I was wrong about the gc not getting memory back from the goroutines. I 
think it does get that through the gcResetMarkState function.....
So I don't think the # of goroutines are the issue......I'm sorry if I 
misled you

On Tuesday, 30 April 2019 00:28:29 UTC-7, vaastav anand wrote:
>
> The stack trace only lists goroutines that are not dead/not system 
> goroutines/not the goroutine that is calling the traceback function. 
> (src/runtime/traceback.go)
> Additionally, I don't think go reclaims any memory from dead goroutines. 
> allgs struct in src/runtime/proc.go file in the go source code holds all 
> the goroutines that have been created during the lifetime of the program 
> and it is all heap allocated. I don't know if the garbage collector 
> reclaims any of these dead goroutines. If it doesn't, which I don't think 
> it does because nothing ever seems to be removed from allgs.
>
> On Monday, 29 April 2019 23:54:54 UTC-7, Justin Israel wrote:
>>
>>
>>
>> On Tue, Apr 30, 2019 at 6:33 PM vaastav anand <vaastav...@gmail.com> 
>> wrote:
>>
>>> I have encountered a SIGBUS with go before but I was hacking inside the 
>>> runtime and using shared mem with mmap.
>>>
>>> goroutines are assigned IDs incrementally and each goroutine at bare 
>>> minimum has 2.1KB stack space in go1.11 down from 2.7KB in go1.10 if I 
>>> recall correctly.
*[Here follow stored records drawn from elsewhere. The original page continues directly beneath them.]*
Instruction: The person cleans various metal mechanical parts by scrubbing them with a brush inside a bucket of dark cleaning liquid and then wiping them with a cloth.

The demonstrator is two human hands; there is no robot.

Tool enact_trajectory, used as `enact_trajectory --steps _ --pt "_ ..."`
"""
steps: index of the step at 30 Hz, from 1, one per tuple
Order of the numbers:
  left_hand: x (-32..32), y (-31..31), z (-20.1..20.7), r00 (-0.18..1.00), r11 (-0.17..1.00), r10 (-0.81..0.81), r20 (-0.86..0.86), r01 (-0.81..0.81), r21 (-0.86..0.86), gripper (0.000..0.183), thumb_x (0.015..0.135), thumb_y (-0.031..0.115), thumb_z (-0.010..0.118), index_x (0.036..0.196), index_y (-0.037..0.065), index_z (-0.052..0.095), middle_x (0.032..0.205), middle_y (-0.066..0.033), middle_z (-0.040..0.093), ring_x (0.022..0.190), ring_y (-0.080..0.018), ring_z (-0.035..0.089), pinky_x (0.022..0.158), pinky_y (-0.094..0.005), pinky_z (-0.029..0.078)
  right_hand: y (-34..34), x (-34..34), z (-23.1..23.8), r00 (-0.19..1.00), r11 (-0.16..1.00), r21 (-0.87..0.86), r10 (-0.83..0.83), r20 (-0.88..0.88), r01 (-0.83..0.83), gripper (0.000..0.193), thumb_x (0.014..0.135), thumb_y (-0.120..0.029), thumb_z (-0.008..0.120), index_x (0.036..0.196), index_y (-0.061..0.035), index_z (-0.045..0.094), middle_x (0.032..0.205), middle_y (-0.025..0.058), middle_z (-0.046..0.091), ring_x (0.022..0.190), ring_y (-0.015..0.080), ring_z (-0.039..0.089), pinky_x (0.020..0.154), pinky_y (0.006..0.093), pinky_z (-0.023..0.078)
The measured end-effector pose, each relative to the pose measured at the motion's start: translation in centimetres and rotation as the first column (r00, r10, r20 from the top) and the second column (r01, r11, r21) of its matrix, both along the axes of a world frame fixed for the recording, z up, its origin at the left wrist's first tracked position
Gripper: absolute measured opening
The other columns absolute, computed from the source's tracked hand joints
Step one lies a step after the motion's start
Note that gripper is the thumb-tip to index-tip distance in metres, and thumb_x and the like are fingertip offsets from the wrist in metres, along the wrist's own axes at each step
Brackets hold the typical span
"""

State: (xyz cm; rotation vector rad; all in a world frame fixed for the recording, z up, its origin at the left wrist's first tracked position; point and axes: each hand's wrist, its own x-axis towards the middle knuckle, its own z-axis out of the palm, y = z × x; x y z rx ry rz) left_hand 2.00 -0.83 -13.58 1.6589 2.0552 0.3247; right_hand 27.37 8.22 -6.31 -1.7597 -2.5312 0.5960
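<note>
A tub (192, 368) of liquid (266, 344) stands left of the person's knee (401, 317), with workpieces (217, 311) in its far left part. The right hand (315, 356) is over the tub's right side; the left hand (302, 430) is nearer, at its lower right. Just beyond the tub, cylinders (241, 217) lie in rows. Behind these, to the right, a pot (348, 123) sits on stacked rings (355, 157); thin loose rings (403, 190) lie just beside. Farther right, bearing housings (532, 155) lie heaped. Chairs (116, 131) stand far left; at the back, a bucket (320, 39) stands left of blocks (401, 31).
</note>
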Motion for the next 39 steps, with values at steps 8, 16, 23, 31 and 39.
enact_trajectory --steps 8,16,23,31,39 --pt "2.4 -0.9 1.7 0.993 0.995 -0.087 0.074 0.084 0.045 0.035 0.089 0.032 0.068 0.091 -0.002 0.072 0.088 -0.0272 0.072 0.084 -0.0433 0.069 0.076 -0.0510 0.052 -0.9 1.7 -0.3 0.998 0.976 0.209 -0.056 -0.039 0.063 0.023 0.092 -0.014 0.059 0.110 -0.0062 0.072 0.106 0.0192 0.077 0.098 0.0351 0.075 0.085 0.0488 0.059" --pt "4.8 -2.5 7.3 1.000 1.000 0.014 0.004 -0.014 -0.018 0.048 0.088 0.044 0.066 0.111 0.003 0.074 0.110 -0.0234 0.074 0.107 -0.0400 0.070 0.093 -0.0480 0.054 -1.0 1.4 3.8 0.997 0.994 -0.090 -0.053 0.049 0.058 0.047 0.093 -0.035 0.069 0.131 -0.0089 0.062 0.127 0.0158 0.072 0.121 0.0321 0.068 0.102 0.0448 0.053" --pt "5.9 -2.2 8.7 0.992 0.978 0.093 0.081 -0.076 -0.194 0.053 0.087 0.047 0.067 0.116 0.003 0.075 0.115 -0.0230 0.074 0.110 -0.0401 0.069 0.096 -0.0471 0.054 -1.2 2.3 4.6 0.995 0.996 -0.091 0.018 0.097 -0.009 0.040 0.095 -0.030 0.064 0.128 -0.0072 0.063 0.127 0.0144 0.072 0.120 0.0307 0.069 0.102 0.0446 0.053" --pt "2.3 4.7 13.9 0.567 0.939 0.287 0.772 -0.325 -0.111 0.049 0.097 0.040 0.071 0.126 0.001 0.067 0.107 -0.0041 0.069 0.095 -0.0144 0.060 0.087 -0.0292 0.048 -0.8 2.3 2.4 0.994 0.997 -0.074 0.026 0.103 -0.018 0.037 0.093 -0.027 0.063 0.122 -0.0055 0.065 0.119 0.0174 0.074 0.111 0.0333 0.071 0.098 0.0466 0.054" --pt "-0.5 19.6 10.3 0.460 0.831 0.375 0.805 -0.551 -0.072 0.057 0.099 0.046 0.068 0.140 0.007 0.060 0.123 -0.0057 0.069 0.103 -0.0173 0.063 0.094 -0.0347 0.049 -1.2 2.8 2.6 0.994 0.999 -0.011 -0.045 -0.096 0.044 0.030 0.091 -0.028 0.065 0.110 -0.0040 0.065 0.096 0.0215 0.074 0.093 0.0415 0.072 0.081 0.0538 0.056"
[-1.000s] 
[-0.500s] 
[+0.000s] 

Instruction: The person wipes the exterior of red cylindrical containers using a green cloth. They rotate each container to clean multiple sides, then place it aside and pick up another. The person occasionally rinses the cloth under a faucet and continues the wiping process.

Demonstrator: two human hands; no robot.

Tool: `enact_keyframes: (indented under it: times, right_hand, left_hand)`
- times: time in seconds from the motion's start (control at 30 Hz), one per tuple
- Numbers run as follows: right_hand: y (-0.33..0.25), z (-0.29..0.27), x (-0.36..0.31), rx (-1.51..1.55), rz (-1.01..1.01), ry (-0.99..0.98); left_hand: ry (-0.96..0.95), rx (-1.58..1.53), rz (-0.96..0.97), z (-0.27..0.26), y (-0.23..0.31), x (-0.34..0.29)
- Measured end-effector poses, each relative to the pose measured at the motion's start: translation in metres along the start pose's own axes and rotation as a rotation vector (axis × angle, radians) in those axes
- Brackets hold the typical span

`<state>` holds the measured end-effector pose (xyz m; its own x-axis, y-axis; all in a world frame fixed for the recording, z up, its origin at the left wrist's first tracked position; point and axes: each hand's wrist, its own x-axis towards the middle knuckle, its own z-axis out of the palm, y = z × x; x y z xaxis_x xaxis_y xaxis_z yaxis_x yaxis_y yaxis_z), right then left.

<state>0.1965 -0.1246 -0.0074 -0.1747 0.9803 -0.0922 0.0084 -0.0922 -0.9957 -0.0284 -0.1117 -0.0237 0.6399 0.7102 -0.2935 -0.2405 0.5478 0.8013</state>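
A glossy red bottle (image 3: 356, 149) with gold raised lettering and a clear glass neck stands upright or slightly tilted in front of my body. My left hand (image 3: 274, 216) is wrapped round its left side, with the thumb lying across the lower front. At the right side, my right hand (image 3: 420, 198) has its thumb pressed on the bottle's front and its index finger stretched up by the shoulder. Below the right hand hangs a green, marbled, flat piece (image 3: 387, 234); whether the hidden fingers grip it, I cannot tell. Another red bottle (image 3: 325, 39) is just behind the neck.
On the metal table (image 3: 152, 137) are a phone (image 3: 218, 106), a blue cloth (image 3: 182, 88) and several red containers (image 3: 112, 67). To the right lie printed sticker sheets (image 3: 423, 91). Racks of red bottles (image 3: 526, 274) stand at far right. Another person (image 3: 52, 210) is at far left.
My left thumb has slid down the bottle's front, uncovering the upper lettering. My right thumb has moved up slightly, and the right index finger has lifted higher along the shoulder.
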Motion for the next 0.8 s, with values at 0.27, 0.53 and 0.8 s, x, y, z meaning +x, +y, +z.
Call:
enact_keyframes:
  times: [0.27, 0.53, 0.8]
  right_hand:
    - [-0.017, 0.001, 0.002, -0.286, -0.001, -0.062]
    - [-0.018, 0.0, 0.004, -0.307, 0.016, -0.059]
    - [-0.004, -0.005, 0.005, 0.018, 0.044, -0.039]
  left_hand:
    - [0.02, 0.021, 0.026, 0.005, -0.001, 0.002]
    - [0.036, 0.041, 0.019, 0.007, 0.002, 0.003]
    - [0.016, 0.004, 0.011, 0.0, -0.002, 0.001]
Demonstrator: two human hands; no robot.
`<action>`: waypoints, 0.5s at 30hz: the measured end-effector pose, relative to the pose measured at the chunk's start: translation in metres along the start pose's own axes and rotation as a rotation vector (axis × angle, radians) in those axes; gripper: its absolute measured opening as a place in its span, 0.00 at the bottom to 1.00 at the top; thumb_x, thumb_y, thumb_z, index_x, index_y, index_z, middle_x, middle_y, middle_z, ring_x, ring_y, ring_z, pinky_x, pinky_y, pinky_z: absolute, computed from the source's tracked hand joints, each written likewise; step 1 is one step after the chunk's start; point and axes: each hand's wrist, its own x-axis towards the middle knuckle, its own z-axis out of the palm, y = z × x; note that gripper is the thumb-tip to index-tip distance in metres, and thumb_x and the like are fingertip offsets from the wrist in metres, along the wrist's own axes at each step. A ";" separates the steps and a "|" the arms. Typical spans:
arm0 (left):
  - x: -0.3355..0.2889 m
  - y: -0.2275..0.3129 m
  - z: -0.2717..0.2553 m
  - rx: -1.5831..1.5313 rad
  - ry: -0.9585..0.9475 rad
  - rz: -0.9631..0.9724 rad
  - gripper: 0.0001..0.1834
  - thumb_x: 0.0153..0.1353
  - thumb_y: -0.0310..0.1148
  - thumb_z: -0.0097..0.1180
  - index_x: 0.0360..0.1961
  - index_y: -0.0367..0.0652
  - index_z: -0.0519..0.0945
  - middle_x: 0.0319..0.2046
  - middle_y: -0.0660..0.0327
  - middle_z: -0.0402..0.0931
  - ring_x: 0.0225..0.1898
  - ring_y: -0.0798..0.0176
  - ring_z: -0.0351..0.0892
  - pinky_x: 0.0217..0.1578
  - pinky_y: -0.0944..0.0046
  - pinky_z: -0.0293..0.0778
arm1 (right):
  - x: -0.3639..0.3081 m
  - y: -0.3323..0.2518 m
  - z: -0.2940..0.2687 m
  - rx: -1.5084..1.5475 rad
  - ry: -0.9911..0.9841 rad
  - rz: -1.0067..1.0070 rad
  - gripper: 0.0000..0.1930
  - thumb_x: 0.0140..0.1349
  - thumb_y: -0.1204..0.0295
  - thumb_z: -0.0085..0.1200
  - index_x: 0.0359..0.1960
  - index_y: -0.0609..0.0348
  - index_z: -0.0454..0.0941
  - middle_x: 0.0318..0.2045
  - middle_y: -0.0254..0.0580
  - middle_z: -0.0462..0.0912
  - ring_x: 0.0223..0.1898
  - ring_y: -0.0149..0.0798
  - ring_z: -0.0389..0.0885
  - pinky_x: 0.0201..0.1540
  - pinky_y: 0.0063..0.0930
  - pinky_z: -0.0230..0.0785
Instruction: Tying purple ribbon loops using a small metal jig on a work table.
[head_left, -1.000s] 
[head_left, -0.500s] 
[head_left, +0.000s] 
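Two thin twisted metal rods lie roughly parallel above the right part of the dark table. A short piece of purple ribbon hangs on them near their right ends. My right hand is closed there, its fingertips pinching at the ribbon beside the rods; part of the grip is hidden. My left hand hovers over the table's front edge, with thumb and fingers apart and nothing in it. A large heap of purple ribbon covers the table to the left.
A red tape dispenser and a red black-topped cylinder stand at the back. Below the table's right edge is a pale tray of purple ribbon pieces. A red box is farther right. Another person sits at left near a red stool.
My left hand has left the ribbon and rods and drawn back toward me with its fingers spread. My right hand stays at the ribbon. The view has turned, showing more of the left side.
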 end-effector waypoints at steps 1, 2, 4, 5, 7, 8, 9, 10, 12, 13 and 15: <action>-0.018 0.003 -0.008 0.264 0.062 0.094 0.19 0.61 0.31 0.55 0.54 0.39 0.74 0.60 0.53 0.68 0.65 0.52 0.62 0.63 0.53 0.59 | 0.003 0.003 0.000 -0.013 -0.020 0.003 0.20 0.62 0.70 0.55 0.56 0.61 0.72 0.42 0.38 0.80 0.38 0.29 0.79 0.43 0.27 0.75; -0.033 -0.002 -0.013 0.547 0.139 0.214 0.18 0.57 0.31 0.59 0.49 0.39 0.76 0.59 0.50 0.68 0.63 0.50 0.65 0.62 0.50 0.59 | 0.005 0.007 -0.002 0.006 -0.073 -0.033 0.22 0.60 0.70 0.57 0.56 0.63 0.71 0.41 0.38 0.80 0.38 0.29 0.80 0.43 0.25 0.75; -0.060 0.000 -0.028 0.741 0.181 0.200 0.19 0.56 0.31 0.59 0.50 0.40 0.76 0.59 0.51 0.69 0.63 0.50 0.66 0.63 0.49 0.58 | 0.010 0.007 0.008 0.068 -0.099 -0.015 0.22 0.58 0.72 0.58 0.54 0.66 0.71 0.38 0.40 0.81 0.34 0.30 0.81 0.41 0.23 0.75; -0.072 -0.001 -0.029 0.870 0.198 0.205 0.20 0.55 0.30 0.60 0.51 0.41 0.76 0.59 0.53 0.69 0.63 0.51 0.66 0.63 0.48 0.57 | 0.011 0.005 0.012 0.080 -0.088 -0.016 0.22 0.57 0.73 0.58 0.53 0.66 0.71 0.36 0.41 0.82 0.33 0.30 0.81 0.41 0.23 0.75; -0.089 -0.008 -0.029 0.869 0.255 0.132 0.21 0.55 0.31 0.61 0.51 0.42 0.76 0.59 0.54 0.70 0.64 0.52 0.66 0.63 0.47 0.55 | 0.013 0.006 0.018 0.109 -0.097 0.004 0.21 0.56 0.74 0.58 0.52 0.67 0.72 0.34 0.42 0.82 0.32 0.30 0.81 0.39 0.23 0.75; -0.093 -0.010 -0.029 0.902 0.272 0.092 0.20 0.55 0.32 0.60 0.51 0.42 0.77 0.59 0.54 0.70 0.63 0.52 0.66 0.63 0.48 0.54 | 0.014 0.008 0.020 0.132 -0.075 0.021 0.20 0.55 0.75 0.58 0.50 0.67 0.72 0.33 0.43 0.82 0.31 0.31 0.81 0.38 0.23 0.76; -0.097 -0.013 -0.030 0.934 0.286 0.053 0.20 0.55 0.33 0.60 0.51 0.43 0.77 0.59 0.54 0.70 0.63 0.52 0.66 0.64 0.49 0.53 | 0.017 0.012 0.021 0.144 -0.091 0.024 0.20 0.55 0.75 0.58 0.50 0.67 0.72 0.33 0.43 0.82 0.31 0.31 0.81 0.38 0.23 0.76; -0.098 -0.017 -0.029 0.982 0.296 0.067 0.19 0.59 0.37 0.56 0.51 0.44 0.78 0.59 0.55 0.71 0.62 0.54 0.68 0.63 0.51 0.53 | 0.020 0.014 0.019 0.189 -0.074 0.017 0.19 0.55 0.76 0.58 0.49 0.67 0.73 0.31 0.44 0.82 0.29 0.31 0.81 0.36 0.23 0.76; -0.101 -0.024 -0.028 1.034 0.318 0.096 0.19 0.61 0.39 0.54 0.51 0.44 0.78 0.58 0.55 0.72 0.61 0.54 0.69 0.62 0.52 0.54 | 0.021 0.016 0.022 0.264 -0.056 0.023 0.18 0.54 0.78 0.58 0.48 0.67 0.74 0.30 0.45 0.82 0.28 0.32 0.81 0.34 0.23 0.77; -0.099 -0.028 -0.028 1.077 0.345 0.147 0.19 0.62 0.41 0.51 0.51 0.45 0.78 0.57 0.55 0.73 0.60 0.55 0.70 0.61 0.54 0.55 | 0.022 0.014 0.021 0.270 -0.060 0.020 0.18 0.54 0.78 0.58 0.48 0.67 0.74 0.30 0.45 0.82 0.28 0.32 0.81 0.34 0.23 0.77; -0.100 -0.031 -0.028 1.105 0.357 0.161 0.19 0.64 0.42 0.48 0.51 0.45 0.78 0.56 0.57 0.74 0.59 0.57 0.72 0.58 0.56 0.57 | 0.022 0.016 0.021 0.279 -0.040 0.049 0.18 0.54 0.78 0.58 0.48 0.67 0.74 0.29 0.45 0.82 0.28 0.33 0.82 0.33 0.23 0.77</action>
So, at the very least at that point you could have easily 
>>> burnt through at least 7.5GB of memory. I am not sure what could happen if 
>>> you somehow exceed the amount of memory available. Seems like that is a 
>>> test you could write and see if launching more goroutines than that could 
>>> fit in the size of memory could actually cause a SIGBUS.
>>>
>>
>> The stack trace only listed 282 goroutines, which seems about right 
>> considering the number of clients that are connected. Its about 3 
>> goroutines per client connection, plus the other stuff in the server. I 
>> think it just indicates that I have turned over a lot of client connections 
>> over time. 
>>  
>>
>>>
>>> On Monday, 29 April 2019 23:25:52 UTC-7, Justin Israel wrote:
>>>>
>>>>
>>>>
>>>> On Tue, Apr 30, 2019 at 6:09 PM vaastav anand <vaastav...@gmail.com> 
>>>> wrote:
>>>>
>>>>> Ok, so in the 2nd piece of code you posted, is some request being 
>>>>> pushed onto some OS queue? If so, is it possible that you may be maxing 
>>>>> the 
>>>>> queue out and then pushing something else into it and that could cause a 
>>>>> SIGBUS as well.... This seems super farfetched tho but it is hard to 
>>>>> debug 
>>>>> without really knowing what the application might really be doing.
>>>>>
>>>>
>>>> I want to say that I really appreciate you taking the time to try and 
>>>> give me some possible ideas, even though this is a really vague problem. I 
>>>> had only hoped someone had encountered something similar. 
>>>>
>>>> So that line in the SIGBUS crash is just trying to add a subscription 
>>>> to a message topic callback in the nats client connection:
>>>> https://godoc.org/github.com/nats-io/go-nats#Conn.Subscribe 
>>>> It's pretty high level logic at my application level. 
>>>>
>>>> One thing that stood out to me was that in the crash, the goroutine id 
>>>> number was 3538668. I had to double check to confirm that the go runtime 
>>>> just uses an insignificant increasing number. I guess it does indicate 
>>>> that 
>>>> the application turned over > 3 mil goroutines by that point. I'm 
>>>> wondering 
>>>> if this is caused by something in the gnatsd embedded server (
>>>> https://github.com/nats-io/gnatsd/tree/master/server) since most the 
>>>> goroutines do come from that, with all the client handling going on. If we 
>>>> are talking about something that is managing very large queues, that would 
>>>> be the one doing so in this application.
>>>>  
>>>>
>>>>>
>>>>> On Monday, 29 April 2019 22:57:40 UTC-7, Justin Israel wrote:
>>>>>>
>>>>>>
>>>>>>
>>>>>> On Tue, Apr 30, 2019 at 5:43 PM vaastav anand <vaastav...@gmail.com> 
>>>>>> wrote:
>>>>>>
>>>>>>> I'd be very surprised if the anonymous goroutine is the reason 
>>>>>>> behind a SIGBUS violation.
>>>>>>> So, if I remember SIGBUS correctly, it means that you are issuing a 
>>>>>>> read/write to a memory address which is not really addressable or it is 
>>>>>>> misaligned. I think the chances of the address being misaligned are 
>>>>>>> very 
>>>>>>> low.....so it really has to be a non-existent address.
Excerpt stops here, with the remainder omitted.